“Pencil beam scanning is an intricate, personalized approach to proton therapy,” says Steven Frank, M.D., medical director of the MD Anderson Proton Therapy Center. “No two tumors are identical, so we customize the proton beam to target a patient’s unique tumor location, size and shape.”
Pencil beam scanning builds on proton therapy’s success
Pioneered at MD Anderson, pencil beam scanning uses a tumor’s location, shape and size to create a customized pattern of protons to precisely treat the tumor while avoiding nearby healthy tissue.
With standard radiation therapy, energized particles called photons are used to destroy cancer cells. But surrounding normal tissues are also exposed to the radiation, increasing the risk of side effects. By using a different type of energy called protons, proton therapy is able treat the tumor while minimizing radiation exposure to the rest of the body. “There’s a low entrance dose when the beam enters the body and a low exit dose once the radiation has been deposited into the tumor,” says Albert Koong, M.D., Ph.D.
However, pencil beam scanning takes the precision of proton therapy even further by shaping the area being treated, called the field, to mirror the tumor’s shape. “Although it’s possible to shape the field with traditional proton therapy, pencil beam technology can be shaped with an even greater degree of precision,” Koong says.
Pencil beam scanning allows for the manipulation of the beam to create a pattern of protons to more accurately administer the dose to the unique shape of the tumor. “We can increase the intensity of protons where there’s more volume of cancer and scale it back when there’s less,” Frank says.
Pencil beam scanning can treat a tumor with a single field or with multiple fields, sometimes up to five. When multiple scanning beam fields are used, it’s called intensity modulated proton therapy (IMPT). “The dose patterns of IMPT can overlap and intersect where the tumor has more bulk,” Koong says. This allows protons to treat even the most irregularly shaped tumors located around critical organs like the oral cavity, bowel or spinal cord.
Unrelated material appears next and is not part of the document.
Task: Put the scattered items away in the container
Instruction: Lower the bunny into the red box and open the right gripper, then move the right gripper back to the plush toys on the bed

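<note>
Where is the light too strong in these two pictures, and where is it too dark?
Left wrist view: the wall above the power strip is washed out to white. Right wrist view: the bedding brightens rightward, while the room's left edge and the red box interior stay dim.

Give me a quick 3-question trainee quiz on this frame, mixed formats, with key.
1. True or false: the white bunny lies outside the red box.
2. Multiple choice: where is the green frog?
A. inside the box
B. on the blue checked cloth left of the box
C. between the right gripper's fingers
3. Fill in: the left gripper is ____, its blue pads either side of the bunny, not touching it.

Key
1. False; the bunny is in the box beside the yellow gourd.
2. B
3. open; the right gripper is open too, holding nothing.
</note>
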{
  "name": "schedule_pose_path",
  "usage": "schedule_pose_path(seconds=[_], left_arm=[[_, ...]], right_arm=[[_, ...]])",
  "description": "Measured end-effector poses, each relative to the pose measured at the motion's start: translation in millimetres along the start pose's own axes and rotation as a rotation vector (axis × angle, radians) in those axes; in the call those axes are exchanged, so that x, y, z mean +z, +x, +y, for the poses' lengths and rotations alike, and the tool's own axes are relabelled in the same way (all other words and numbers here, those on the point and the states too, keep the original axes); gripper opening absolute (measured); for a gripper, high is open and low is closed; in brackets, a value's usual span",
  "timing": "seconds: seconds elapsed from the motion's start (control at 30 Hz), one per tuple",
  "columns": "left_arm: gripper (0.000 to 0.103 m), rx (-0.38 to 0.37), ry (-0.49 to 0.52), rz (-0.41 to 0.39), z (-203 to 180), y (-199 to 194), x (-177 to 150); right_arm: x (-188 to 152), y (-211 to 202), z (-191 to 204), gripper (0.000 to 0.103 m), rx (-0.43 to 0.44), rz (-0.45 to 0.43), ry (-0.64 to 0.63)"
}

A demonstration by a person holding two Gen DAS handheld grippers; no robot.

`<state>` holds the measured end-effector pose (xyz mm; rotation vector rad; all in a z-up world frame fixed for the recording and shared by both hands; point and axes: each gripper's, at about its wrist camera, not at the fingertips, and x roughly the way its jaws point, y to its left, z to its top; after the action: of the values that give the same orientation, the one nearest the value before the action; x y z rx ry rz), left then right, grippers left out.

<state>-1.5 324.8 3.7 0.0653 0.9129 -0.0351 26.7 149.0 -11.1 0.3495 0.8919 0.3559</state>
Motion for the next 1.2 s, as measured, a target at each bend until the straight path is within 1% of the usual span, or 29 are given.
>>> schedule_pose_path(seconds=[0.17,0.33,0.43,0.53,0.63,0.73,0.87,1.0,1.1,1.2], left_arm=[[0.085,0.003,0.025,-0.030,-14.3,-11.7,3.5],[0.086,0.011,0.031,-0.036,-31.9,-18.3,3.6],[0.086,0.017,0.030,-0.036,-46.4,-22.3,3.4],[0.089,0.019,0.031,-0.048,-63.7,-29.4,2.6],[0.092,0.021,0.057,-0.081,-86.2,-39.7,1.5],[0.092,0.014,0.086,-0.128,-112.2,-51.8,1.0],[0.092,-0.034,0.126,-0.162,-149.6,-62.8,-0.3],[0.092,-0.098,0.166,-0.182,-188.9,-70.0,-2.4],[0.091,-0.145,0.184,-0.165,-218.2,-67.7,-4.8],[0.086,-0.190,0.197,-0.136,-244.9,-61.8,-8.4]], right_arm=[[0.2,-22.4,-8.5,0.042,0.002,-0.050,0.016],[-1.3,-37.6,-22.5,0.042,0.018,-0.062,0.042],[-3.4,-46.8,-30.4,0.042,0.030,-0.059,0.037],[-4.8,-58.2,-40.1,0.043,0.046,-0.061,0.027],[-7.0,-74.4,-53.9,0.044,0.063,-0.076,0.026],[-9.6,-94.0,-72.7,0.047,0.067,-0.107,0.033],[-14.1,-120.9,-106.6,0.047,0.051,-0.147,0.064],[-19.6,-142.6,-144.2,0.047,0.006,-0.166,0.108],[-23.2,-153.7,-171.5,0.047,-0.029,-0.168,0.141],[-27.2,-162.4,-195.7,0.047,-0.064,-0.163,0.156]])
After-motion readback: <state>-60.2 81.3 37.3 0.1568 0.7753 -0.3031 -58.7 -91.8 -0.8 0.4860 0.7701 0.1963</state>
Preparing for pencil beam scanning treatment
Developing a treatment plan that uses pencil beam scanning takes about a week. If your doctor has recommended pencil beam scanning, you’ll first undergo CT scans to capture images. Your radiation oncologist will use these images to identify the right targets and determine the beam arrangements.
A treatment course usually lasts six to seven weeks, but it varies based on the tumor and its sensitivity to radiation therapy. Patients can expect to be in the treatment room for about 30 minutes for set up, quality assurance and the actual treatment. “The delivery of the protons doesn’t take more than about a minute,” Frank says. “So it can be a total of three to four minutes, depending on the number of fields in the plan.”
Minimizing side effects, optimizing results
“Because we control the radiation dose and place it exactly where we want, we’re able to spare the surrounding tissues so patients experience fewer side effects,” Koong says.
Patients may still experience side effects, though, and they’re dependent on the tumor’s location. Gastrointestinal tumors like liver, colorectal and pancreatic cancers are close to the bowel. If the bowel is exposed to radiation, it can cause nausea, diarrhea or damage the bowel to the point that surgery is needed. Problems with sexual health and with bathroom use are possible for prostate cancer patients. Patients with head and neck cancers like tonsil, tongue, salivary gland, eye or skull base tumors can experience mouth ulcers, loss of taste, dry mouth and vision loss. Breast cancer patients can experience heart issues, and lung cancer patients can experience inflammation of the lung, causing shortness of breath.
With children, the concern of side effects is even greater because any amount of radiation can cause short-term side effects, but could also potentially lead to secondary cancers in the future. Proton therapy is ideal for treating younger patients because the overall radiation exposure is significantly less than with standard radiation therapy.
“We’re constantly monitoring patients throughout treatment to identify side effects and changes in the tumor,” Frank says. “As tumors shrink or anatomy shifts from treatment-related weight loss, we change the treatment plan to ensure it remains effective.”
“The patient is at the core of everything we do,” Koong adds. “Our approach focuses on the disease site, not our treatment specialty, so we’re always individualizing the treatment for each patient.”